Por otra parte, la particular forma que tiene el protagonista de aplicar la ley en sus dominios refleja, a su vez, el carácter excéntrico de un cineasta, el mismo Huston que previamente había dirigido El tesoro de Sierra Madre (1948) o Vidas rebeldes (1961), que para aquel entonces ya estaba de vuelta de todo. En ese sentido, la cinta que nos ocupa no sólo desafía las convenciones establecidas, sino que las deconstruye con un lenguaje visual y narrativo cargado de ironía, lirismo y una nostalgia profundamente ambigua.
Aun así, lo que resulta realmente innovador del guion de John Milius no es sólo su capacidad para mezclar lo épico con lo absurdo, sino su osadía al estructurar la historia como una serie de viñetas que se sienten casi como capítulos de una leyenda contada por un borracho lúcido.
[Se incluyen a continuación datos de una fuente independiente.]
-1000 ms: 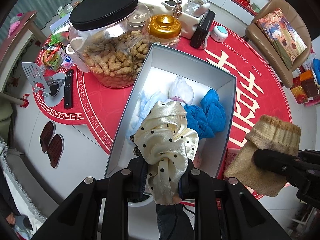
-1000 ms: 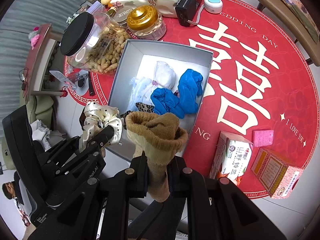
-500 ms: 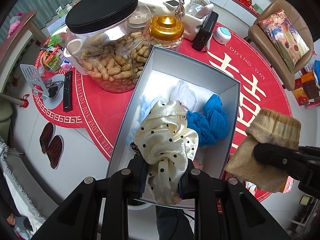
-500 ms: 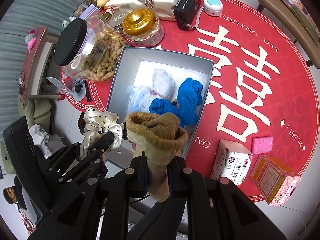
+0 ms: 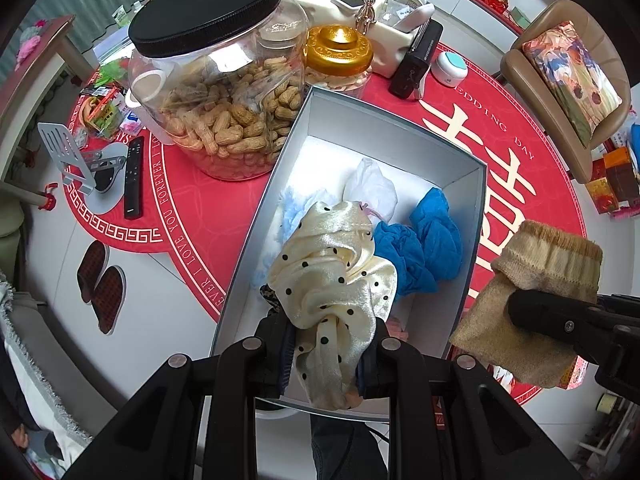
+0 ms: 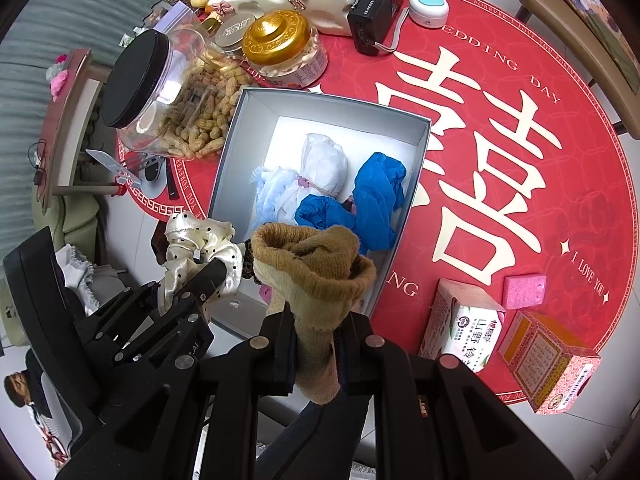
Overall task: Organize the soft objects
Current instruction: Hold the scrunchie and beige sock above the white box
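Note:
My left gripper (image 5: 328, 344) is shut on a cream satin scrunchie with black dots (image 5: 332, 276), held above the near end of the grey open box (image 5: 384, 128). My right gripper (image 6: 318, 344) is shut on a tan knit sock (image 6: 316, 272), held above the box's near right corner; the sock shows in the left wrist view (image 5: 536, 280) at right. In the box (image 6: 328, 106) lie blue cloths (image 6: 360, 204), a white cloth bundle (image 6: 324, 164) and a pale blue cloth (image 6: 272, 192). The scrunchie also shows in the right wrist view (image 6: 200, 248).
The box sits on a round table with a red mat (image 6: 500, 152). A big peanut jar with a black lid (image 5: 216, 80) and a gold-lidded jar (image 5: 338, 52) stand beside the box's far left. Cartons (image 6: 464, 328) and a pink sponge (image 6: 524, 290) lie at right. A chair (image 5: 560, 88) stands beyond the table.
Both grippers have moved forward over the box with their cloth items still held; the box and jars look nearer and lower in both views.

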Motion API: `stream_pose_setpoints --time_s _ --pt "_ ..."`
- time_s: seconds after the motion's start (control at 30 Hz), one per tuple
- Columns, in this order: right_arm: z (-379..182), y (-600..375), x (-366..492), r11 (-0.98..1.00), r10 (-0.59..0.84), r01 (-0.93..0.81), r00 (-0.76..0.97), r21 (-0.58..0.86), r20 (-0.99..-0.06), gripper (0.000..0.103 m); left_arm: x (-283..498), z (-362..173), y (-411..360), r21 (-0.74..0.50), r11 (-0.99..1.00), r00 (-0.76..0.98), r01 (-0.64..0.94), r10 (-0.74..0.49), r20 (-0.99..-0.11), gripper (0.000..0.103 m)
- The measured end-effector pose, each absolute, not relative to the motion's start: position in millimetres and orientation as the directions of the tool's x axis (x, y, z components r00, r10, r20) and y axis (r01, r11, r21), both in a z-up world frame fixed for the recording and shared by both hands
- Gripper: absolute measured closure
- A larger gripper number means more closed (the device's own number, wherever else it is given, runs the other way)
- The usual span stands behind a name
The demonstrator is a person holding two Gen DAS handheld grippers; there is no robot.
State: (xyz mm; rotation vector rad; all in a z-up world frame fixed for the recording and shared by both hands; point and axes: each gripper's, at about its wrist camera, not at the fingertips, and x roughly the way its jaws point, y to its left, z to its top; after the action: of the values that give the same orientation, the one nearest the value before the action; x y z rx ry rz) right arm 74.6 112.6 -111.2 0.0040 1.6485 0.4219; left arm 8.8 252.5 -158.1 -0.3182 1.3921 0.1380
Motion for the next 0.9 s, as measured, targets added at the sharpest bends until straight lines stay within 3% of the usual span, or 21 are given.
stream_pose_setpoints --time_s 0.9 --pt "-120.2 108.8 80.8 0.938 0.238 -0.221 -0.144 0.265 -0.961 0.086 10.8 -167.3 250.7 -0.132 0.952 0.153 -0.276 -0.092 -0.984 0.079"
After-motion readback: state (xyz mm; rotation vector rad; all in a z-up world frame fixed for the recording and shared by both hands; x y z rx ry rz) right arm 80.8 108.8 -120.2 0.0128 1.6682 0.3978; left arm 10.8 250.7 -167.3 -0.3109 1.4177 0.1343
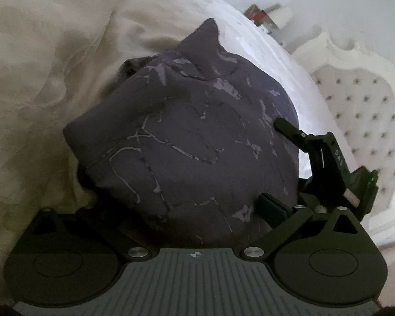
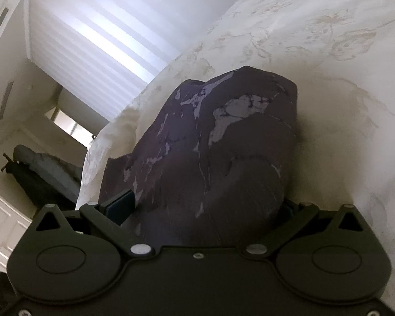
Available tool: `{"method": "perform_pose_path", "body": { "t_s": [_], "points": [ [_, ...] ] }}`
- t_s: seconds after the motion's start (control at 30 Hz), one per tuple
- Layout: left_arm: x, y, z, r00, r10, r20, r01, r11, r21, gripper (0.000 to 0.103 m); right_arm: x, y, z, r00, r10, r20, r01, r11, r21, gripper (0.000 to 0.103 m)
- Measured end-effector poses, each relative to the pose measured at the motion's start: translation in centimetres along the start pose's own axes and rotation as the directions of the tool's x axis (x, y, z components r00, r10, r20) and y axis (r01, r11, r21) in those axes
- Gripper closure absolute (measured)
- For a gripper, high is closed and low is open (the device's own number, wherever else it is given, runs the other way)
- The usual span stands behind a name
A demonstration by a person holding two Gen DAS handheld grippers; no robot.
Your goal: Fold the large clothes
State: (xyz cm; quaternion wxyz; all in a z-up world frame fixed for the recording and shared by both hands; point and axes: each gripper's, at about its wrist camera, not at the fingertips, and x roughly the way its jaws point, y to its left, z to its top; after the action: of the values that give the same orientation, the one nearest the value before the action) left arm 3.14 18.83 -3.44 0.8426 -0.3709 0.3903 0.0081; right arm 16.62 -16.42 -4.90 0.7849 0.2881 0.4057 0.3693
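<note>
Cream quilted bedspread (image 1: 39,84) lay rumpled at left, soft and embroidered. Dark purple garment (image 1: 187,137), matte with pale marbled streaks, sat bundled on it. Left gripper (image 1: 176,205) stood wide open, cloth mounded between its fingers. Right gripper (image 2: 205,205) likewise straddled the bundle; grip indeterminate. Tufted white headboard (image 1: 355,110) at right.

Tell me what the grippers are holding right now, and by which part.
Cannot be told. The dark patterned garment bulges between the wide-spread jaws of the left gripper and of the right gripper, but no pad visibly pinches it.
</note>
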Motion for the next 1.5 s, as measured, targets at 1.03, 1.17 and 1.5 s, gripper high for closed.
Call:
{"method": "perform_pose_path", "body": {
  "t_s": [1.03,1.17,1.5],
  "points": [
    [20.2,-24.8,-6.2,0.865,-0.241,-0.440,0.425,0.819,0.386,0.001,-26.0,-11.1,7.5,0.807,-0.544,0.230,0.552,0.833,0.036,0.034],
    [20.7,-24.3,-6.9,0.880,-0.210,-0.426,0.387,0.837,0.386,0.001,-24.5,-12.3,6.2,0.759,-0.616,0.210,0.619,0.783,0.061,0.015],
    [17.9,-23.1,-6.3,0.902,-0.201,-0.383,0.369,0.818,0.440,0.002,-26.7,-8.9,4.8,0.676,-0.691,0.254,0.709,0.704,0.029,0.005]
  ]
}}
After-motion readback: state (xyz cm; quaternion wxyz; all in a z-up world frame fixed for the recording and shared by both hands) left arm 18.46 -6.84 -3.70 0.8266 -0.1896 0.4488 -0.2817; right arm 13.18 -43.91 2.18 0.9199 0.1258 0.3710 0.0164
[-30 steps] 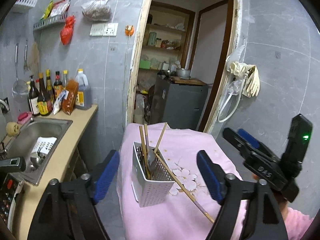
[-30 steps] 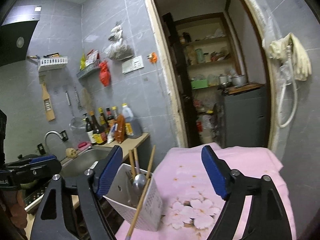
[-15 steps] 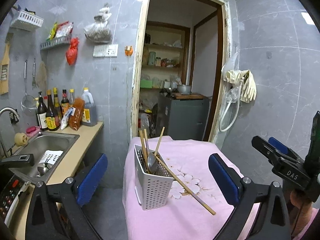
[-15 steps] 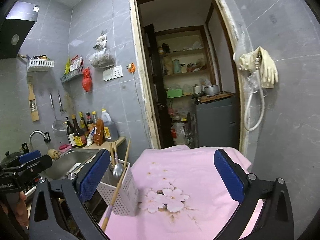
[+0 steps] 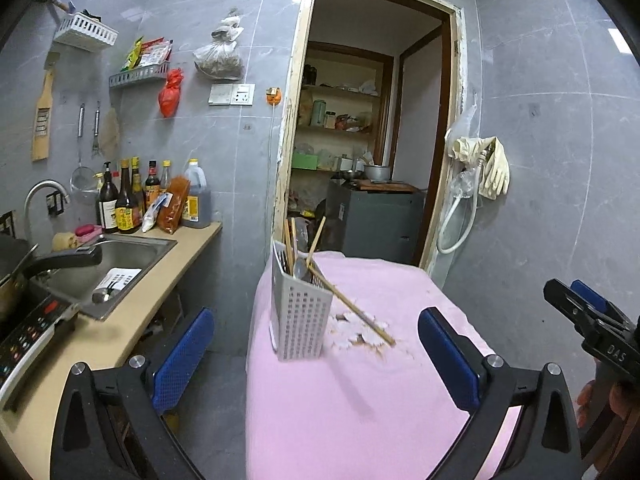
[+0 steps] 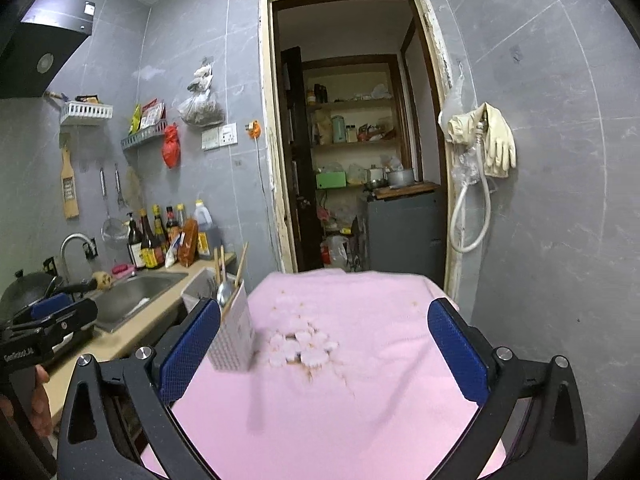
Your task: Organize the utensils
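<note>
both grippers wide open and empty, utensil holder upright on the pink cloth

the left gripper (image 5: 316,360) points over the near edge of a table draped in a pink cloth (image 5: 360,420) with a white flower print. its jaws have just been opening and now stand at full spread, blue pads far apart, with nothing between them and nothing touched. the right gripper (image 6: 324,350) is the same: jaws just opened to their widest, empty, aimed across the cloth toward the doorway (image 6: 352,128).

the white perforated utensil holder (image 5: 298,316) stands upright near the left edge of the cloth, well apart from both grippers. inside it sit several chopsticks (image 5: 289,246) standing up and a metal spoon (image 5: 299,269). one long chopstick (image 5: 352,306) leans out over the holder's right rim, its lower end resting on the flower print.

left of the table runs a beige counter (image 5: 132,320) with a steel sink (image 5: 108,264), and sauce bottles (image 5: 128,200) line the tiled wall behind it. in the left wrist view the right gripper shows at the far right edge, held by a hand (image 5: 600,400).
</note>
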`<move>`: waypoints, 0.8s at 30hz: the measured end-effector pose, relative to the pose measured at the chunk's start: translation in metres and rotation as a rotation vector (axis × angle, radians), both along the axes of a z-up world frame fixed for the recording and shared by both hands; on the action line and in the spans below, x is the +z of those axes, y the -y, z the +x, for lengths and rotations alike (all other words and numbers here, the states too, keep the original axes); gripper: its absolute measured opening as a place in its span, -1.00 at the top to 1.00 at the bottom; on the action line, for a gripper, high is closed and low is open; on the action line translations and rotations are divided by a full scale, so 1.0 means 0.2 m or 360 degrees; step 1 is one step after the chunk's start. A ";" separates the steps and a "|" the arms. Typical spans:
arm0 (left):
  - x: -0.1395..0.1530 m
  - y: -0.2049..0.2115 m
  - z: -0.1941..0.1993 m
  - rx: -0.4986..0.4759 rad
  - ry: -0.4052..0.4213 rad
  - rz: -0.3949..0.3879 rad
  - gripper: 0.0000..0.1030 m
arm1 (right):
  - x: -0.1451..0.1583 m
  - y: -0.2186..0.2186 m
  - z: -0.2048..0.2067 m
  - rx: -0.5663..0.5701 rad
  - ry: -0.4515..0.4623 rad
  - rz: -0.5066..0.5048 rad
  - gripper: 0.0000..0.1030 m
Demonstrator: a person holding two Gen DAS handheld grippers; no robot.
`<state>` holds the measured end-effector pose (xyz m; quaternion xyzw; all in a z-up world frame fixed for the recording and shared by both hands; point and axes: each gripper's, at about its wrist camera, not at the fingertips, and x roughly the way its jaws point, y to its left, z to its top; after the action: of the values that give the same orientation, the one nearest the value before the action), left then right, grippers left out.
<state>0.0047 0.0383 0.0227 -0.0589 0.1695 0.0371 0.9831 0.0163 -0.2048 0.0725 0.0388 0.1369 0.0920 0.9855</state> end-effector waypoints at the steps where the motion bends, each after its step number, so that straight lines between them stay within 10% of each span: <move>1: -0.01 0.01 -0.03 -0.0002 -0.0001 0.0006 -1.00 | -0.01 0.01 -0.04 -0.0002 -0.0012 -0.0005 -0.98; 24: -0.17 0.15 -0.29 -0.0049 -0.0069 0.0042 -1.00 | -0.22 0.15 -0.35 -0.0051 -0.0160 -0.0017 -0.98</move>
<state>-0.0540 0.0090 -0.0105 -0.0424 0.1912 0.0254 0.9803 -0.0533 -0.2357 0.0288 0.0402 0.1860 0.0734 0.9790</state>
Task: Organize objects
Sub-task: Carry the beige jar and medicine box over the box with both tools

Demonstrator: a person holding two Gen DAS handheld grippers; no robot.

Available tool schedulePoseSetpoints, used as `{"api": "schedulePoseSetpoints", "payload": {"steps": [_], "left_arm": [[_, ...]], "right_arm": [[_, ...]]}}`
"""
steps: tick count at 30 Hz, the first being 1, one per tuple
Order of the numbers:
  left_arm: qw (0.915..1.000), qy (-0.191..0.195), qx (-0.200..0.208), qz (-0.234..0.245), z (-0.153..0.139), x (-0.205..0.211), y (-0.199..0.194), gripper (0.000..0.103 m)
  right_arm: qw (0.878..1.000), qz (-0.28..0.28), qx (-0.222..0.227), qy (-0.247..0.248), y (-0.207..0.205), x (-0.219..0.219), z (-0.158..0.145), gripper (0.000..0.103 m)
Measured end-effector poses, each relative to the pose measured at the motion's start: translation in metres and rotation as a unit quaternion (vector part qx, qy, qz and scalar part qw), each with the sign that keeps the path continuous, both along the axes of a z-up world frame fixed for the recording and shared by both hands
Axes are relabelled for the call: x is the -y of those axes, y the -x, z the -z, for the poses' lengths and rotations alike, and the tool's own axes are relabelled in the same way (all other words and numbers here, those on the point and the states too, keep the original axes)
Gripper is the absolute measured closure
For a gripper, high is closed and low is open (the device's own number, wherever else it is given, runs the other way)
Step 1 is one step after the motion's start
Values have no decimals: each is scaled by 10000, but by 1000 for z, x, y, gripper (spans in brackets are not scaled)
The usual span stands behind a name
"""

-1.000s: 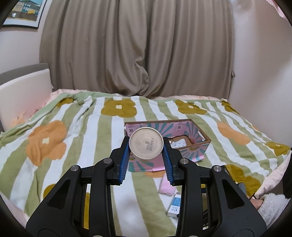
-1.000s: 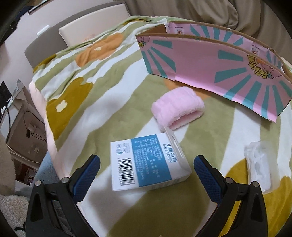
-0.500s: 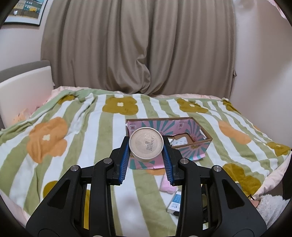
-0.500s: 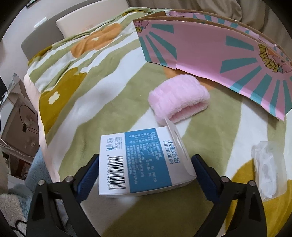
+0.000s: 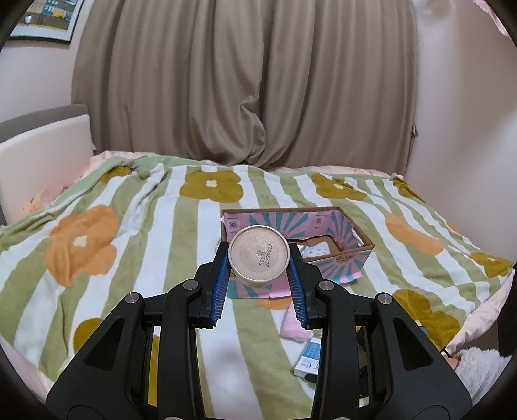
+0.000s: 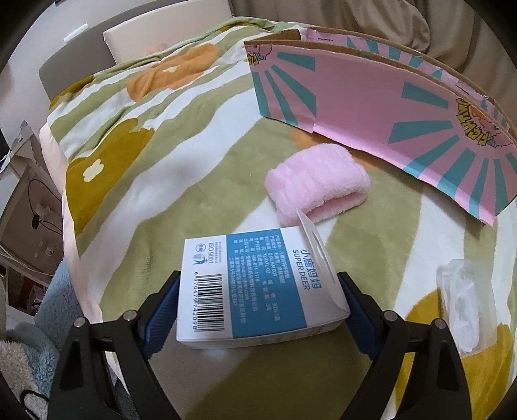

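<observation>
Since a second ago the right gripper has drawn its blue pads in from wide apart until they sit against both sides of the white-and-blue carton; the left gripper looks just as it did.

All this happens on a bed spread with a blanket of green and white stripes and big orange and mustard flowers. Heavy taupe curtains hang behind it, a pale headboard stands at one end, and the corner of a framed picture shows on the wall. A pink cardboard box with teal rays sits open on the blanket.

What lies inside the box is hard to make out from the left wrist view, beyond some torn brown card and a pale packet. The gripper's frame hides much of the pink rolled cloth, which lies near the box wall. A clear plastic pack lies just right of the carton, its contents blurred.

The left gripper is clamped on a round beige tub, bottom toward the camera, held above the blanket in front of the box. The right gripper grips the carton, which rests on the blanket near the bed's edge.
</observation>
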State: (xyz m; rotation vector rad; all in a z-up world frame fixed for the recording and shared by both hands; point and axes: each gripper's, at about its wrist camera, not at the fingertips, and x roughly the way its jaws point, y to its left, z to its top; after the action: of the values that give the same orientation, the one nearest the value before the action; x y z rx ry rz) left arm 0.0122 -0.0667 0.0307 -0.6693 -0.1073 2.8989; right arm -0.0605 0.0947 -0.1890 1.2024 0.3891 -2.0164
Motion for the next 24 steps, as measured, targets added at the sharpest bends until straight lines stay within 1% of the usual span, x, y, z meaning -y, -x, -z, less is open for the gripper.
{"api": "schedulePoseSetpoints", "payload": {"steps": [7, 10, 13, 16, 18, 20, 23, 24], "left_arm": [[10000, -14, 17, 5, 2, 0, -1, 72], [10000, -13, 13, 6, 2, 1, -1, 72], [10000, -25, 10, 15, 2, 0, -1, 72], [10000, -18, -9, 32, 3, -2, 0, 72], [10000, -2, -9, 40, 3, -4, 1, 72], [10000, -11, -13, 50, 4, -5, 2, 72], [10000, -31, -25, 48, 4, -7, 4, 72], [10000, -38, -41, 36, 3, -8, 4, 72]], "right_arm": [[9996, 149, -120, 221, -3, -6, -16, 15], [9983, 327, -268, 390, -5, -11, -30, 15], [9956, 513, -554, 564, -9, -18, -53, 15], [9904, 787, -957, 605, -15, -25, -83, 15], [9869, 1020, -1126, 540, -16, -28, -98, 15], [9805, 1372, -1314, 502, -18, -36, -117, 15], [9698, 1772, -1506, 742, -21, -54, -145, 15], [9657, 1902, -1605, 741, -23, -58, -154, 15]]}}
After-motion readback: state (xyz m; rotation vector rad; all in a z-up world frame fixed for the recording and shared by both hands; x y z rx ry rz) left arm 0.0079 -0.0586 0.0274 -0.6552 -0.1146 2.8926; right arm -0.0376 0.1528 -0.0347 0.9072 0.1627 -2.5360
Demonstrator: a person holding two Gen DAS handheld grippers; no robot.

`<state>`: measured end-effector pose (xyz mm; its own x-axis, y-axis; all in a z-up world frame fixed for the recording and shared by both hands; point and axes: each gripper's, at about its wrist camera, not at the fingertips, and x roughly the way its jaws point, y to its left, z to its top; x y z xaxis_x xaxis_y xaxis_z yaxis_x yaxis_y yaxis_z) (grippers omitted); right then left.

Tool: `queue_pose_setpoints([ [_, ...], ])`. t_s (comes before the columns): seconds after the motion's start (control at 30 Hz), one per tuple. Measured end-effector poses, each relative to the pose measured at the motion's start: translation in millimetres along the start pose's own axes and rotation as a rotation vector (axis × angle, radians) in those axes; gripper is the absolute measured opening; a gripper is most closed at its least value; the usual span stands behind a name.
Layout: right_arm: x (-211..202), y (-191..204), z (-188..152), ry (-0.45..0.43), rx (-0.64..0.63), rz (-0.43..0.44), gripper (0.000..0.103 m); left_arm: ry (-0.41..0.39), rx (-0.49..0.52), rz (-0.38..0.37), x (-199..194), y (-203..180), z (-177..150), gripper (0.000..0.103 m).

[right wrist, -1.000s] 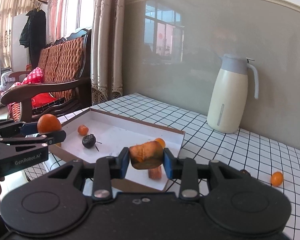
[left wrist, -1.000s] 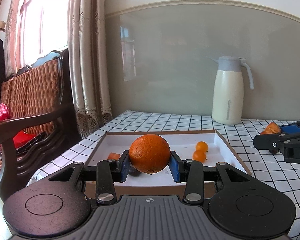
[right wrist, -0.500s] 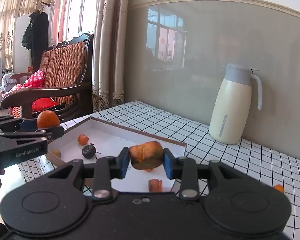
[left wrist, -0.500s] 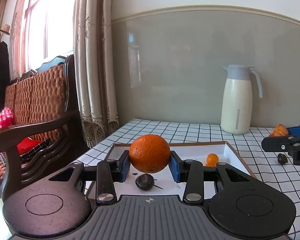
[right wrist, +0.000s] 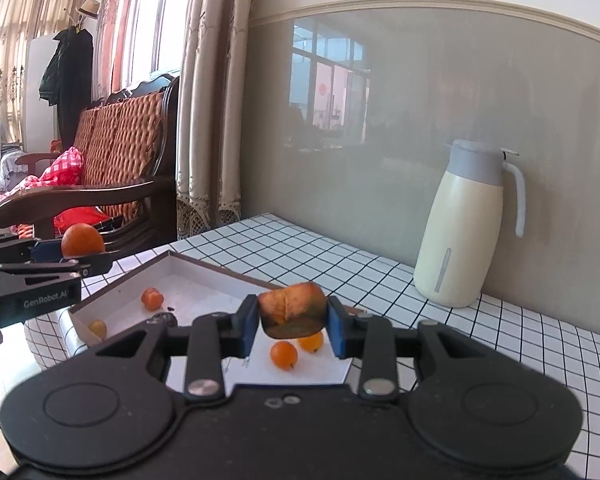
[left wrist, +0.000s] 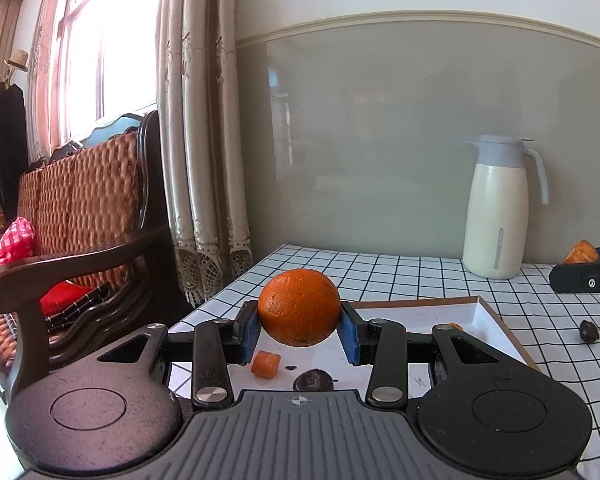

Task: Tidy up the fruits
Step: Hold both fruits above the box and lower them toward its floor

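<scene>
Above the white tray point(left wrist: 488, 312), our left claw point(left wrist: 300, 334) clamps an orange point(left wrist: 299, 306) and our right claw point(right wrist: 292, 326) a browned fruit piece point(right wrist: 292, 312), whose view alone shows two kumquats point(right wrist: 284, 354) beneath, while the left's alone shows a dark fruit point(left wrist: 589, 330) on the checked surface point(left wrist: 400, 272).

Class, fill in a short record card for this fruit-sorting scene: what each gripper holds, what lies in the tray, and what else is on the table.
left gripper: shut on orange
right gripper: shut on browned fruit piece
tray: white, holds several small orange fruits and a dark fruit
table: checked cloth, jug standing upright, another dark fruit lying outside the tray
</scene>
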<state>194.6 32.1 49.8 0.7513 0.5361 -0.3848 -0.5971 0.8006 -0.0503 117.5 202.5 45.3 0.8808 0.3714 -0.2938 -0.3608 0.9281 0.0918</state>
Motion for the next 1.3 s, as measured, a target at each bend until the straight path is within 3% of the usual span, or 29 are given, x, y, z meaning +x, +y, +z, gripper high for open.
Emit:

Por consiguiente, el juez Roy Bean, interpretado con una mezcla de brutalidad encantadora y socarronería extravagante por Paul Newman, no es tanto una figura legendaria como un símbolo mutable: juez, forajido, mártir, tirano y, finalmente, un eco romántico de un mundo que nunca existió tal como se cuenta.
En realidad, lo más fascinante del personaje es que parece celebrar y ridiculizar el mito del wéstern en la misma jugada. No se trata de una parodia ni de un homenaje ciego: es más bien una meditación excéntrica sobre cómo los mitos fundacionales de Estados Unidos fueron construidos a partir de excesos, errores y versiones altamente idealizadas de la realidad. Por eso Roy Bean no es tanto un héroe trágico ni un villano redimido, sino más bien una invención viva del tipo de historia que el cine ha solido contar para autolegitimarse.